Okay, so back to the bar.
Of course then a guy came up to me and started threatening me for taking photos of strangers and said he’d throw me out of the bar. He didn’t work there. How he was going to throw me out (he wouldn’t even be able to literally throw me out as he was scrawny and I could totally take him), I have no clue. Then we realized that this was the possible frotterism freak who was standing in the middle of the bar literally groping women as they walked by. No wonder he was so upset. He thought I’d caught him in a middle of a sex offense and was going to email the photos to his probation officer. I took 3 photos of him for good measure, basically to dare him to throw me out of the bar. He looked like he was going to cry and then walked away. He’s a pervtard.

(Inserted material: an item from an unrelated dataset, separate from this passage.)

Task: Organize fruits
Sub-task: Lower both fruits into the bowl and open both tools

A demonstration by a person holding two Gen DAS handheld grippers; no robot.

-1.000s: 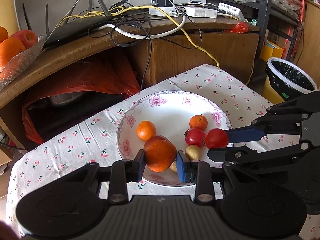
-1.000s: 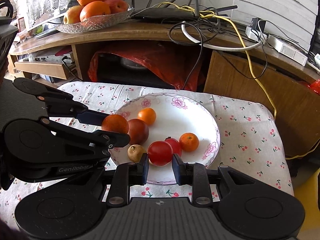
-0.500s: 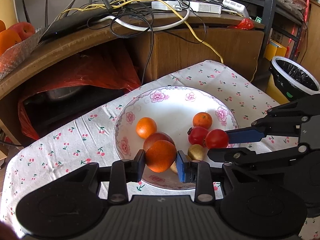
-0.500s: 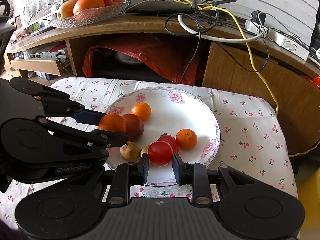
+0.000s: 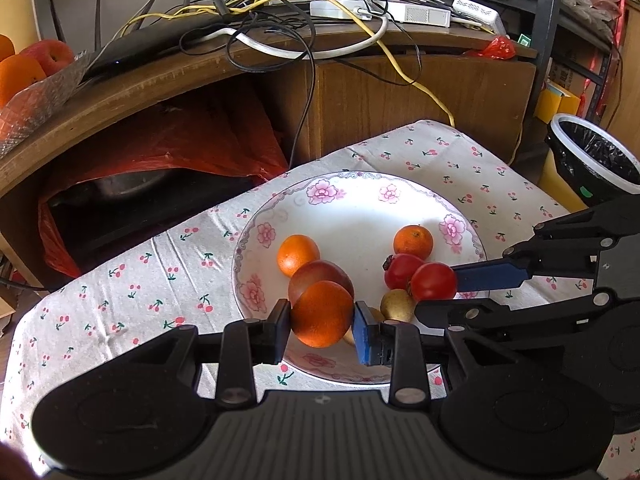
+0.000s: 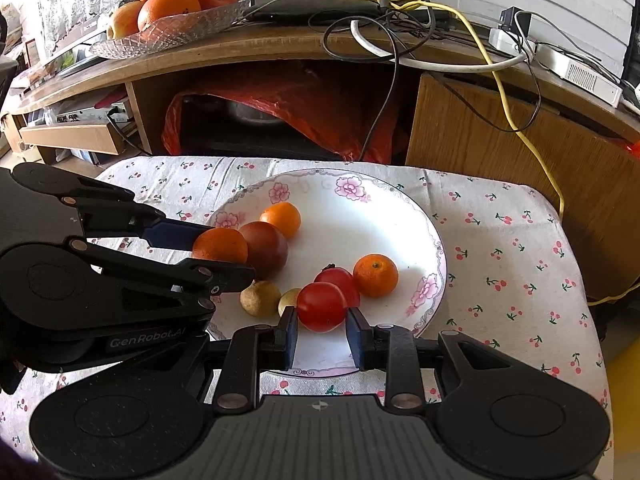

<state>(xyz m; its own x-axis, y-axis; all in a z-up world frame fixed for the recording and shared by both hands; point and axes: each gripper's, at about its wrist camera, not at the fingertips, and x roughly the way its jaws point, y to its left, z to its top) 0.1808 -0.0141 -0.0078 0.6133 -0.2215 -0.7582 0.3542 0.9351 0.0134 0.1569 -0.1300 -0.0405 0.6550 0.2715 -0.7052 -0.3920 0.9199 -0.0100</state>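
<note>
Orange [image 5: 322,314] pinched between left fingers [image 5: 280,322] | tomato [image 6: 322,306] pinched between right fingers [image 6: 290,330]

Plate [image 5: 362,208]: white w/ pink flowers. Cloth [image 5: 132,288]: white w/ red cherries. Tongs pads [image 5: 363,334]: blue. Tomato [image 6: 322,306]: red. Orange [image 5: 322,314]: orange.

Compared with a second ago, both views sit higher and further back from the plate [image 5: 256,236], which now lies lower and nearer the middle of each picture. The left hand-held gripper [image 5: 322,318] carries its orange [image 5: 322,314] a little higher above the plate's near rim, so the dark red fruit [image 5: 316,276] behind it shows more. The right hand-held gripper [image 6: 322,330] lifts its tomato [image 6: 321,306] too: the second tomato [image 6: 340,280] and the two small brown fruits [image 6: 260,298] on the plate are more exposed beneath it.
</note>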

To make this night even better, the Lakers blew an 8 billion point lead to lose the game. Then a whole bunch of drunk fake blonds feigned distress and started hanging all over random bar guys. I hear a dick in the mouth is a good remedy for disappointment. I also noticed that none of these girls were even watching the game until the last 2 minutes of regulation. I would wonder why they come to a very crowded sports bar in the first place if they don’t care about basketball, but then I realized you can’t expect drunk hos to function within reasonable limits so it’s best not to try to apply logic to their actions.
Oh Los Angeles. What am I going to do with you?








June 30th, 2008 - 5:22 pm
This makes me proud to be a half-assed surburbanite from the midwest.
June 30th, 2008 - 9:28 pm
Hard to tell what’s more entertaining – the fucktards in the bar that you’ve described or the game on TV.
I’m having flashbacks from the wacko on the way to LAX with that story about the psycho mini-van bitch.
July 1st, 2008 - 12:49 pm
But after meeting douchebags and bitches like that, you can always walk away smiling, knowing that one day, they’ll get what’s coming to them. (That is, AIDS.)
July 1st, 2008 - 2:11 pm
I love your commentary on the people watching. You’re freaking awesome!